Wednesday, June 18, 2008

The Great Sphinx -3


There is a hole in the top of the head, now filled in, that once provided support for additional head decoration.
Depictions of the Sphinx from the latter days of ancient Egypt show a crown or plumes on the top of the head, but these were not necessarily part of the original design.
The top of the head is flatter, however, than later Egyptian sphinxes.
The body is 72.55 meters in length and 20.22 meters tall. The face of the sphinx is four meters wide and its eyes are two meters high.
The mouth is about two meters wide, while the nose would have been more than 1.5 meters long.
The ears are well over one meter high. Part of the uraeus (sacred cobra), the nose, the lower ear and the ritual beard are now missing, while the eyes have been pecked out. The beard from the sphinx is on displayed in the British Museum.
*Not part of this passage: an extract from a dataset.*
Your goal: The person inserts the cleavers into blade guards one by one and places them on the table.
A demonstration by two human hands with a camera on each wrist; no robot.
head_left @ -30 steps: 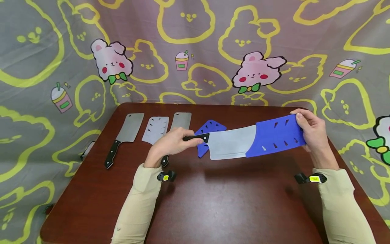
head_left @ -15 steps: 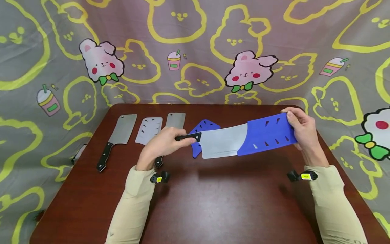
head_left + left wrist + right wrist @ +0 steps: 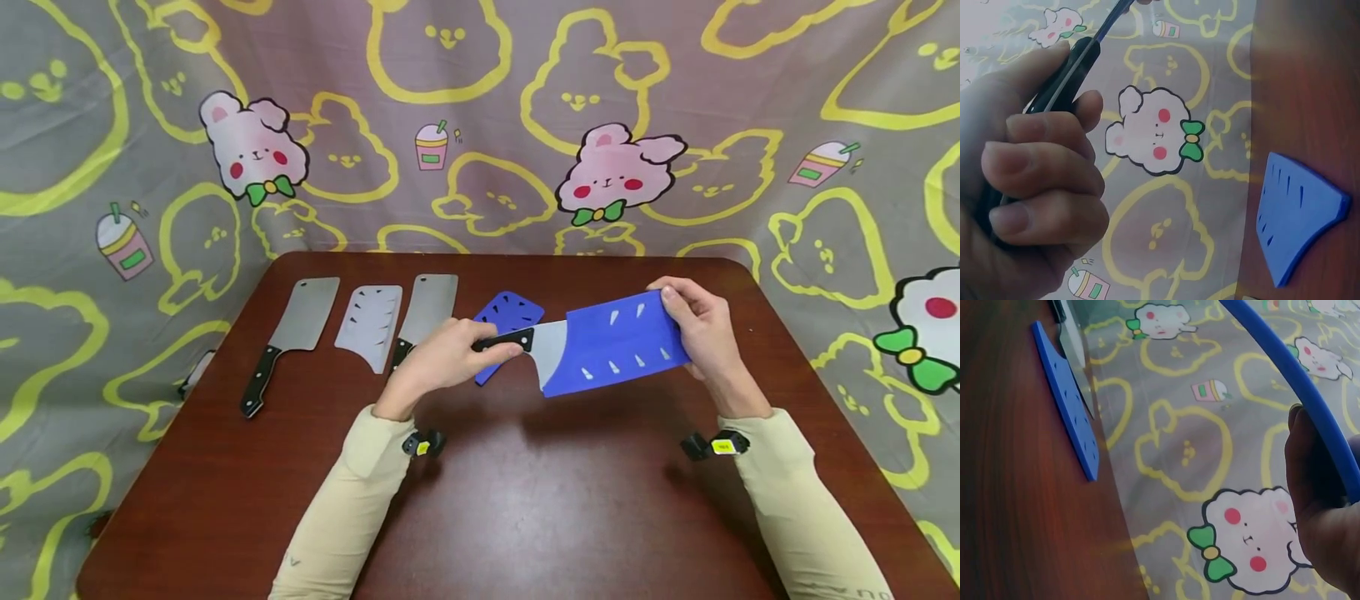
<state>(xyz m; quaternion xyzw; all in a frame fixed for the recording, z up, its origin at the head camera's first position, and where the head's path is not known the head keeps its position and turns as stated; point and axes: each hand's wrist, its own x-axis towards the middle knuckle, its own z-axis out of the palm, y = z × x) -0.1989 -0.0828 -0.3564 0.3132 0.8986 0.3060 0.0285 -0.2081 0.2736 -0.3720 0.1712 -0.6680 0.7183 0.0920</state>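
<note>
My left hand [image 3: 442, 362] grips the black handle of a cleaver [image 3: 550, 343], its fingers curled round it in the left wrist view. Most of the blade sits inside a blue slotted blade sheath [image 3: 626, 346]; only a strip of metal beside the handle shows. My right hand [image 3: 701, 337] pinches the far end of that sheath, thumb in front and fingers behind. Cleaver and sheath are held above the table. Behind the left hand lies a second blue sheath [image 3: 510, 308], partly covered by the hand and handle in the head view.
On the brown table [image 3: 525, 517], a cleaver [image 3: 303, 312] lies at the left. A white slotted sheath [image 3: 369, 321] and another cleaver [image 3: 431, 302], its handle partly hidden by my left hand, lie beside it. A patterned curtain [image 3: 495, 125] stands behind the table.
The sheath has slid leftward over the cleaver's blade, covering most of it. My right hand moved left with the sheath, and my left hand shifted slightly right.
</note>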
Below the neck, the Great Sphinx has the body of a lion, with paws, claws and tail (curled round the right haunch), sitting on the bedrock of the rocky enclosure out of which the monument has been carved. The enclosure has taller walls to the west and south of the monument, in keeping with the present lie of the land.
When viewed close-up, the head and body of the Sphinx look relatively well proportioned, but seen from further away and side-on the head looks small in relation to the long body (itself proportionally much longer than is seen in later sphinxes).
In its undamaged state, the body is likely to have appeared still larger all around in relation to the head, which has not been reduced as much by erosion.
The human head is on a scale of about 30:1, while the lion body is on the smaller scale of 22:1. There could be a number of explanations for this discrepancy.